How to complete this task:
The data below holds a line containing "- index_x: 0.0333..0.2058" and a line containing "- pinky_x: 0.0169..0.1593"; please quote exactly those two lines and every line between them, and nothing else.

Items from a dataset
---

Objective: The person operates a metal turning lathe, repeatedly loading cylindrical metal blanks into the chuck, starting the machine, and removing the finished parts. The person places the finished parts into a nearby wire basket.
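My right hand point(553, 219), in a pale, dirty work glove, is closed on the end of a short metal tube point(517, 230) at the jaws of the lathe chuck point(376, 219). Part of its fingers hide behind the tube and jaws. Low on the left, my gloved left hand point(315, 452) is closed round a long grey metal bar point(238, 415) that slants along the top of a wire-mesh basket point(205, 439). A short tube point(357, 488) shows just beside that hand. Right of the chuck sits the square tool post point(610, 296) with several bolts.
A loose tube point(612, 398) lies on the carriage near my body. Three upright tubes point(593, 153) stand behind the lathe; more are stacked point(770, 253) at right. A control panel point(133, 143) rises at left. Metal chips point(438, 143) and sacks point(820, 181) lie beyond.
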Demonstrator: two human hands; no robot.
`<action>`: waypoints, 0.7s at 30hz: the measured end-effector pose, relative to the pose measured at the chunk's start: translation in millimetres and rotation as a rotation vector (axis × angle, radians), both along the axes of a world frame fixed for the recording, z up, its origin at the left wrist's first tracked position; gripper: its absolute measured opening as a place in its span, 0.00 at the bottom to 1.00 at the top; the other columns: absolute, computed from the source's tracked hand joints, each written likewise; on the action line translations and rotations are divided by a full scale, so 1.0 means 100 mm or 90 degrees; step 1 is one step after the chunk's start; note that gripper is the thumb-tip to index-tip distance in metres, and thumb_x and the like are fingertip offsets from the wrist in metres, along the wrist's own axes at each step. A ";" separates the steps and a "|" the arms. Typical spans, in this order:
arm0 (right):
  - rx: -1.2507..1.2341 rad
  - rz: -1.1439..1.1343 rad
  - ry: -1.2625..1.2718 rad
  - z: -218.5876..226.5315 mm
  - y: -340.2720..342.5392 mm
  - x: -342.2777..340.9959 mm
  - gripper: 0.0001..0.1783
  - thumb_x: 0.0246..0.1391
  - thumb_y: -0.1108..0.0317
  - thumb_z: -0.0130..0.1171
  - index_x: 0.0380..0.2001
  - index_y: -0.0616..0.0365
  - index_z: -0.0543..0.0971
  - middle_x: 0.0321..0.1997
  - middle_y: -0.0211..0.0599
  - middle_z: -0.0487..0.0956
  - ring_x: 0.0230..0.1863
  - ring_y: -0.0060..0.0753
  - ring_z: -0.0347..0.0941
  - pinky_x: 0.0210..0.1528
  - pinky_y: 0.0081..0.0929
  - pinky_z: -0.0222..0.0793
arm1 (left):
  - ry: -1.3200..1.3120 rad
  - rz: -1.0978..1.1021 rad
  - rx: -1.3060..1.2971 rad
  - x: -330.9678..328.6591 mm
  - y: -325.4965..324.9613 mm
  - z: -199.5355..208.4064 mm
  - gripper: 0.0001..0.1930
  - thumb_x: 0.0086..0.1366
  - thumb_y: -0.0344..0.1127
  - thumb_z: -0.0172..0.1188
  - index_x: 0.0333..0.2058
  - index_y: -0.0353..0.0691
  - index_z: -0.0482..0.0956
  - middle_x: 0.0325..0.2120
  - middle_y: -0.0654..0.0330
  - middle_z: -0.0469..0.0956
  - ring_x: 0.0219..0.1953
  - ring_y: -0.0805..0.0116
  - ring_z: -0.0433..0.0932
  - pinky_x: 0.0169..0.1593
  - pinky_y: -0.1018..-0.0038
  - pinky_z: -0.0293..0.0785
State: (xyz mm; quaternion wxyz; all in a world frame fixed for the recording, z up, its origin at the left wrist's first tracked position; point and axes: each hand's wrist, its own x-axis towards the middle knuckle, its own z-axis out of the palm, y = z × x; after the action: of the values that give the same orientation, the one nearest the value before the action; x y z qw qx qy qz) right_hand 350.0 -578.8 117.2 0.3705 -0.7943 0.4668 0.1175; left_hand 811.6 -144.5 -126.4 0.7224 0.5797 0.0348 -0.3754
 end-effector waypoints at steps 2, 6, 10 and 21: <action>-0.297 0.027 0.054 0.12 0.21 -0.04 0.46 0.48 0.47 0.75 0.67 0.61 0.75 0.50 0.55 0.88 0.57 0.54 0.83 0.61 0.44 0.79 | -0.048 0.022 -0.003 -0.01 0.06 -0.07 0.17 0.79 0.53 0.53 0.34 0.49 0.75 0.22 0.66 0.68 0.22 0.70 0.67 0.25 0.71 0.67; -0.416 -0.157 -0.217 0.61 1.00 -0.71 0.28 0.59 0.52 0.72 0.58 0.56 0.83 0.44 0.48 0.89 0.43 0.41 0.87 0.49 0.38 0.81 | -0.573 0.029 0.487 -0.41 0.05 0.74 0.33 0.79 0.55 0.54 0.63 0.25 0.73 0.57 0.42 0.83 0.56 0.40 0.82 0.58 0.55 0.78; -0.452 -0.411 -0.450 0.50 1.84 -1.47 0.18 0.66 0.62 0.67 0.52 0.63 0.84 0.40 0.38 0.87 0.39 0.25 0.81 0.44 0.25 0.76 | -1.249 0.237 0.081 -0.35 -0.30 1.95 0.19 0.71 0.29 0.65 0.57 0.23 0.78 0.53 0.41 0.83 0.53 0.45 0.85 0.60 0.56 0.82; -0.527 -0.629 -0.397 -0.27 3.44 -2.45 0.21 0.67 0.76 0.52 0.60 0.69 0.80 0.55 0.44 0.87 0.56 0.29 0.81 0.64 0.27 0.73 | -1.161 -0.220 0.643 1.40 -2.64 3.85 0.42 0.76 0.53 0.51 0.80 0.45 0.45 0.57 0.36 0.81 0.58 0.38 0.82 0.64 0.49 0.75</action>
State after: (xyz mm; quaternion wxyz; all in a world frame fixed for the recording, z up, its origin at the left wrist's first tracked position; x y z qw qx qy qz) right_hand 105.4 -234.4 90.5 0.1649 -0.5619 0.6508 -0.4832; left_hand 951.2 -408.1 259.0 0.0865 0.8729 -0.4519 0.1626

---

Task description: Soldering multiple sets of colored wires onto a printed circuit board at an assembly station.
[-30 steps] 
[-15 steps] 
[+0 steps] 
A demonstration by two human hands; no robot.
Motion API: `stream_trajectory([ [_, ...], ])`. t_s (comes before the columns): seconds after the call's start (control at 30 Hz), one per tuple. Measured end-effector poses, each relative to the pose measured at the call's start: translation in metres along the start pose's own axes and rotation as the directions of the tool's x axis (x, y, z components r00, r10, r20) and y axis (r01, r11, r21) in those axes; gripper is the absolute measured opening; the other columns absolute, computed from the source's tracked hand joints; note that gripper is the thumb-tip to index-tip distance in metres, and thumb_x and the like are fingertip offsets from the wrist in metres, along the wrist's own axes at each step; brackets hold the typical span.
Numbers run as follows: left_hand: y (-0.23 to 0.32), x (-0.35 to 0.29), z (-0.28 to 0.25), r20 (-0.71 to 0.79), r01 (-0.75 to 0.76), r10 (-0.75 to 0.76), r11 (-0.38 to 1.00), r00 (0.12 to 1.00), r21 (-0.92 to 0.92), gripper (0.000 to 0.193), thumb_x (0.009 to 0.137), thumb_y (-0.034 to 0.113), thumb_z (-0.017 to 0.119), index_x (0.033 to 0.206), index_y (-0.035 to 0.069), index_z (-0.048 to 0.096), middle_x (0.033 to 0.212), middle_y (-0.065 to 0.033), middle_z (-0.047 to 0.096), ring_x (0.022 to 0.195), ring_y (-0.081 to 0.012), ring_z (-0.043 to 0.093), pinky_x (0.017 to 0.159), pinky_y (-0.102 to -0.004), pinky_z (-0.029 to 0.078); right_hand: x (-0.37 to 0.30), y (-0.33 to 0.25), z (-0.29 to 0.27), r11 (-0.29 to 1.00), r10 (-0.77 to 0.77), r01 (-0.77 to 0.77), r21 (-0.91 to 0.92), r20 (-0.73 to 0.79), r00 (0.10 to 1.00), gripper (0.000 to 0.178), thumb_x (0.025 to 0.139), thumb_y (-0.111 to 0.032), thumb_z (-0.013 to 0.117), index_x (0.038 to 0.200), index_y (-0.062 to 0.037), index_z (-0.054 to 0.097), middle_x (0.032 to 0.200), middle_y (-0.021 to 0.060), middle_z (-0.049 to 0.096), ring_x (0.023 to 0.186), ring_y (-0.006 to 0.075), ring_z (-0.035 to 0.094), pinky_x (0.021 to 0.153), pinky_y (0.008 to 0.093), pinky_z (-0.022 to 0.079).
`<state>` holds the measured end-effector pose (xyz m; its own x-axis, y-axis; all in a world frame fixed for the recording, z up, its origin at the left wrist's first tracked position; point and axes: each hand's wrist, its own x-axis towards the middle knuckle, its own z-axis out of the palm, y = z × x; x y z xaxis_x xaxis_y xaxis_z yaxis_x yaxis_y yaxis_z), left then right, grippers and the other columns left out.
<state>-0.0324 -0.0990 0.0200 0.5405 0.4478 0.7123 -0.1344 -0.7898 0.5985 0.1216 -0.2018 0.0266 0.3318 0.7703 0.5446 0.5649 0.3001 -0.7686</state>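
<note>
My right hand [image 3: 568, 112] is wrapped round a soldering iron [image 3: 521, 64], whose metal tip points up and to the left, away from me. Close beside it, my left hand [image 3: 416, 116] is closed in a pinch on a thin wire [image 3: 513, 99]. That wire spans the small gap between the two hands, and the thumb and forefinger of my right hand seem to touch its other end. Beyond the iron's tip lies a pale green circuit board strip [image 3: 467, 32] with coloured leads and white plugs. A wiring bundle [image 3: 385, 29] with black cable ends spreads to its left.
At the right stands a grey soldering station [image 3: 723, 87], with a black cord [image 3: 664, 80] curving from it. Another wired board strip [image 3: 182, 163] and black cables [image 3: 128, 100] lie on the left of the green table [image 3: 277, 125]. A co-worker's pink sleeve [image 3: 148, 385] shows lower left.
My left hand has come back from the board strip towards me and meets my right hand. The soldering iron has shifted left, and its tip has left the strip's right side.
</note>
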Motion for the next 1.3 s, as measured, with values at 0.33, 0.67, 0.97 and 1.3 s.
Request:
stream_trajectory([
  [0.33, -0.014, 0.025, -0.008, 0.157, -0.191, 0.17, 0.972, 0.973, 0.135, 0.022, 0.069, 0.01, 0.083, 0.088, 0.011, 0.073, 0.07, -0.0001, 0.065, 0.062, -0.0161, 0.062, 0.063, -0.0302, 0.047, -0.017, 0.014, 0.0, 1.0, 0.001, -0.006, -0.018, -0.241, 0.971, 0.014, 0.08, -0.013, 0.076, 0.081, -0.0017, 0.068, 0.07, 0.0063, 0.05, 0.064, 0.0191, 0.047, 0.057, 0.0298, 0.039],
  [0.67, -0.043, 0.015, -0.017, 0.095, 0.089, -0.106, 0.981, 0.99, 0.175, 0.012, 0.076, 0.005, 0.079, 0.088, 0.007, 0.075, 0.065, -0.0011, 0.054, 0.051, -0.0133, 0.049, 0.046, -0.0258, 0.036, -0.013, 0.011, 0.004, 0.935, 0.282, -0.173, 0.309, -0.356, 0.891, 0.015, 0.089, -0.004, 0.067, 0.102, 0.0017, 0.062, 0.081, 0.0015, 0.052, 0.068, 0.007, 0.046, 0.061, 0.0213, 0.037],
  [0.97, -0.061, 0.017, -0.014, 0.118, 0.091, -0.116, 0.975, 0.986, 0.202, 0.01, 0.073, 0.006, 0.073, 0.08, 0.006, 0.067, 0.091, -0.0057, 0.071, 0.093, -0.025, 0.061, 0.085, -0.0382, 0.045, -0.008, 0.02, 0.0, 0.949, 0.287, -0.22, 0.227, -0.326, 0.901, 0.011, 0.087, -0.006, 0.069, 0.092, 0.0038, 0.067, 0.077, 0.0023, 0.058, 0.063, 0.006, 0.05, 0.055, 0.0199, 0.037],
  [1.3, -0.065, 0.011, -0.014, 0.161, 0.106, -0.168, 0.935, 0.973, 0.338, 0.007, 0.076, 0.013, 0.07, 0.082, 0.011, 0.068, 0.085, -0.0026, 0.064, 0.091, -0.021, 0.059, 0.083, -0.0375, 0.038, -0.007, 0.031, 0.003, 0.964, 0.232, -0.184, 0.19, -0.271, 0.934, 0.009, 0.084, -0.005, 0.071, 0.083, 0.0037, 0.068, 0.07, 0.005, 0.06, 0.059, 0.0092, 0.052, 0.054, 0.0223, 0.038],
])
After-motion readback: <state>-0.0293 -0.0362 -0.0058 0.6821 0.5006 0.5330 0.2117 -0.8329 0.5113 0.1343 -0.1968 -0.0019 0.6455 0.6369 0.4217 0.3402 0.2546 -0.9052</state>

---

Exercise result:
  - index_x: 0.0333..0.2058
  - index_y: -0.0353..0.0691
  - index_z: -0.0482..0.0956
  - middle_x: 0.0325..0.2120
  - middle_y: -0.0654..0.0330
  - middle_z: -0.0469..0.0956
  - ring_x: 0.0219..0.1953
  - ring_y: -0.0805..0.0116
  - ring_z: -0.0433..0.0932
  - pinky_x: 0.0169..0.1593

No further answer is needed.